§ What this task involves:
Lines holding the string "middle": copy each one from the listing below.

§ Material provided:
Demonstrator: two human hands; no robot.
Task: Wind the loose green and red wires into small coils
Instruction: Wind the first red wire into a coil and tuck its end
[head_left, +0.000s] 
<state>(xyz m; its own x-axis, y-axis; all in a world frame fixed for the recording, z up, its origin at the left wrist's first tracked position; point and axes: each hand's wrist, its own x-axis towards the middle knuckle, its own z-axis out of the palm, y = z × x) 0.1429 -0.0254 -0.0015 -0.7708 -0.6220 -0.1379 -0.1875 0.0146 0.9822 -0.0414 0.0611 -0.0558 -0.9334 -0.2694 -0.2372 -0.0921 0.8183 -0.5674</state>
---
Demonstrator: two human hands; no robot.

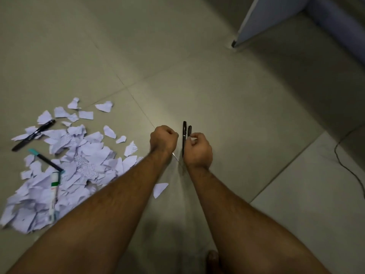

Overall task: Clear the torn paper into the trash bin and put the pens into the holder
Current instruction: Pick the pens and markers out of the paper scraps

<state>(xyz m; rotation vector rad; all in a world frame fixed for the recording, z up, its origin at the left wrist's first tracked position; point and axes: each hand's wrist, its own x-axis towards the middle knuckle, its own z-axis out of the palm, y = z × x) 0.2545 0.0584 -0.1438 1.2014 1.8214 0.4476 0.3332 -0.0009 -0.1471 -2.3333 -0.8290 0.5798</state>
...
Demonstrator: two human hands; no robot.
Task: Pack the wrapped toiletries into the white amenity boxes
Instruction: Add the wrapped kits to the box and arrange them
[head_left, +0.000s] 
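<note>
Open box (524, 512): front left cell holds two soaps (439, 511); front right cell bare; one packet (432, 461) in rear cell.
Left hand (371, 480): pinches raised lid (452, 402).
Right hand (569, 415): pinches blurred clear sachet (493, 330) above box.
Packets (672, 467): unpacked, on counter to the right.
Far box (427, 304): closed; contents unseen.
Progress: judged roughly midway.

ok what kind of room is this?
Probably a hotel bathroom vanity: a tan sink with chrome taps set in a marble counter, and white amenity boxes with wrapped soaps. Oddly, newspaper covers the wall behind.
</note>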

§ Answer section:
<state>(xyz m; its own x-axis, y-axis; all in a world frame fixed for the recording, z up, its origin at the left wrist's first tracked position; point and axes: each hand's wrist, its own x-axis towards the middle knuckle, its own z-axis out of the palm, y = z × x) 0.1429 -0.0254 -0.0015 -0.7708 -0.6220 -0.1379 -0.1875 0.0146 0.9822 -0.0414 0.0611 -0.0558 -0.9334 -0.2694 -0.2372 -0.0921 0.8183 -0.5674</state>
<state>(xyz m; rotation vector rad; all in a world frame fixed for the recording, z up, its origin at the left wrist's first tracked position; point and axes: each hand's wrist, its own x-axis towards the middle knuckle, its own z-axis out of the palm, y = z × x) 0.2545 0.0584 -0.1438 1.2014 1.8214 0.4476 0.3332 -0.0009 -0.1471 -2.3333 -0.8290 0.5798</state>

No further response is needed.